Globally, more than 600 million individuals are affected by the skin-penetrating threadworm known as Strongyloides stercoralis, particularly in areas of tropical and subtropical climates with inadequate sanitation systems. Scientists have discovered that these nematodes react differently to carbon dioxide throughout their life cycle, which may assist researchers in developing strategies to prevent or treat infections by focusing on the CO2-sensing mechanisms.
In the U.S., the hookworm is the most recognized skin-penetrating parasitic nematode. However, worldwide, it’s estimated that over 600 million people suffer from infections caused by the threadworm Strongyloides stercoralis. This parasite is primarily present in tropical and subtropical regions lacking proper sanitation. These skin-penetrating nematodes are expelled through the feces of infected individuals and subsequently enter the soil, waiting to infect new hosts. Upon infiltrating a new host, they can lead to severe health problems.
Currently, ivermectin is used to treat these infections, but there are signs that some nematodes are becoming resistant to this primary medication. Therefore, new treatments are necessary, and researchers from UCLA may have just discovered a vital clue to aid in their development.
In research published in Current Biology, UCLA scientists observed that the threadworms S. stercoralis react differently to carbon dioxide at various stages of their life cycle. They also identified a pair of neurons and a specific gene that help detect CO2 in these parasites, providing a foundation for future studies. Given that CO2 is plentiful in bodily tissues, such as in the lungs and intestines, this discovery might enable scientists to devise methods to prevent or treat infections by targeting the CO2 sensing pathway.
According to Elissa Hallem, a UCLA microbiology, immunology, and molecular genetics professor and the paper’s lead author, “Skin-penetrating nematodes encounter significant CO2 levels throughout their lifecycle, whether in feces, soil environments, or within the host’s body. Our findings indicate that carbon dioxide responses are crucial in how these parasites engage with human hosts during various life cycle stages, influencing infection establishment.”
The lifecycle of the threadworm initiates when immature larvae found in host feces mature into infective larvae. These larvae then move into the soil, seeking a new host. Once they have found a host and entered through the skin, the nematodes navigate through the host’s body, often passing through the lungs. They eventually reach the small intestine, where they live as adult parasites and reproduce. The larvae that emerge from their eggs are released back into the environment, restarting the cycle.

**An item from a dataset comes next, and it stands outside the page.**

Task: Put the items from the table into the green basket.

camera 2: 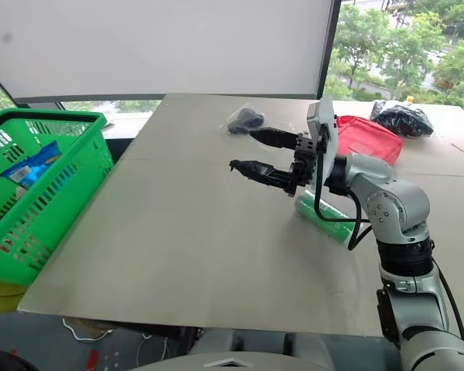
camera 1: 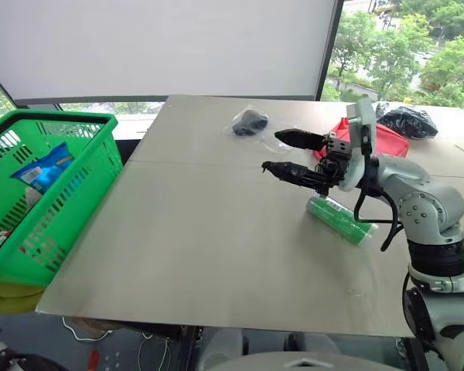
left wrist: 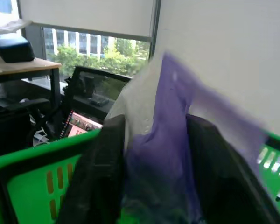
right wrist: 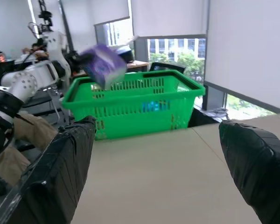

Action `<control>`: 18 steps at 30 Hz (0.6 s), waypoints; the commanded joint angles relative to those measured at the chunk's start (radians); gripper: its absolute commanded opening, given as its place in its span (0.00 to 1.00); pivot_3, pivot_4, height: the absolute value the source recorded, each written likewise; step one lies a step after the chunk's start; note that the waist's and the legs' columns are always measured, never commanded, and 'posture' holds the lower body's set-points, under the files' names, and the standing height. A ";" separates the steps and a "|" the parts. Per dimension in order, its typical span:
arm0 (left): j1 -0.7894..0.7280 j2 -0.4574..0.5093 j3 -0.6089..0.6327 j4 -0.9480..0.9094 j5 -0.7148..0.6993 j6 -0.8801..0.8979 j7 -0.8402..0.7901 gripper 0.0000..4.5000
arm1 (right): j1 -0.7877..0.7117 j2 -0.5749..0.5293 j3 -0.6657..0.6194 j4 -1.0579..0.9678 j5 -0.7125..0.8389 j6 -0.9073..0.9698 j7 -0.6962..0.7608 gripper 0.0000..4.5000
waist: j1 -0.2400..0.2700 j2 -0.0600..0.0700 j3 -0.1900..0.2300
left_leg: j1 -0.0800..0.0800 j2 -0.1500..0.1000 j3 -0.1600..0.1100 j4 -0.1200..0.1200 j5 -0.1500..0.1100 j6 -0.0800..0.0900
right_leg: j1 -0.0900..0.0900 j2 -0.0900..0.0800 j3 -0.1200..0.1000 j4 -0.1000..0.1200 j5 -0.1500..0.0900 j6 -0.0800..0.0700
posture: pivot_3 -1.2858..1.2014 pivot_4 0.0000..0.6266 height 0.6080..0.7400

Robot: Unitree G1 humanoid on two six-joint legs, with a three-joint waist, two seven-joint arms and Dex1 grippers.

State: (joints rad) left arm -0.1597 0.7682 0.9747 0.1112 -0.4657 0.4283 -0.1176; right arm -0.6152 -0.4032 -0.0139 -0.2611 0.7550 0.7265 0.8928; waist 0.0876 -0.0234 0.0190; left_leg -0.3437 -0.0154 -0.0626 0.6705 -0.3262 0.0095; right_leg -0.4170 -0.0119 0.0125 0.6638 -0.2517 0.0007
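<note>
- the purple tissue pack (left wrist: 165, 154) sits between the two black fingers of the left gripper (left wrist: 156, 123), up over the green basket (camera 1: 54, 117). i cannot tell if the fingers grip it or have let go.
- if it drops near the rim, it could hit the edge and bounce out to the floor at 9 o'clock of the table (camera 1: 201, 247).
- the basket already has a blue packet (camera 1: 45, 170) inside. the pack could land on it and slide.
- the right gripper (camera 1: 271, 151) is spread wide and holds nothing. it hangs over the middle of the table, pointing to 9 o'clock.
- the green tube (camera 1: 340, 220) lies just at 4 o'clock of that gripper. it is round, so i think a bump could roll it off the near edge.
- the clear bag with the black lump (camera 1: 250, 122) is at 12 o'clock, near the far edge. a push could slide it off.
- the red pouch (camera 1: 387, 141) is at 2 o'clock, partly behind the right arm, and the black crinkled bag (camera 1: 407, 120) is past it. soft bags could slip out of a weak pinch.
</note>
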 commanded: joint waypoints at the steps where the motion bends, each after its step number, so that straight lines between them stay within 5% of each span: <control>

UCLA researchers discovered that infective larvae tend to avoid CO2, while non-infective larvae and adult worms show indifference. Interestingly, younger nematodes traveling within the host are attracted to CO2.
Navonil Banerjee, a postdoctoral researcher in the Hallem lab and the study’s first author, explained, “The infective larvae’s aversion to CO2 may prompt them to leave host feces, where CO2 levels are elevated, in search of a host. Conversely, CO2 attraction for worms already inside the host could help guide them toward the lungs and intestines, areas rich in CO2.”
The team led by Hallem and Banerjee examined the behavioral responses of threadworms at various life stages when exposed to CO2. They identified specific neurons responsible for detecting CO2 and observed the corresponding behaviors caused by these stimuli. The researchers pinpointed these neurons as expressing a receptor called GCY-9, which supports nematodes’ ability to sense CO2. When the gene for GCY-9 was removed, the threadworms lost their ability to detect CO2, confirming the gene’s crucial role in their behavioral reactions to carbon dioxide.
Understanding the chemosensory systems that influence the relationship between parasitic nematodes and their human hosts may provide a pathway for developing new antiparasitic medications that disrupt the CO2 sensing process. For instance, drugs that inhibit GCY-9 could hinder the parasites’ movement within the body by impairing their CO2 detection abilities, potentially preventing initial infections or lessening the severity of existing ones. Future research will continue to explore additional genes within the CO2 sensing pathway as potential targets for new antiparasitic therapies.
This research received funding from the National Institutes of Health.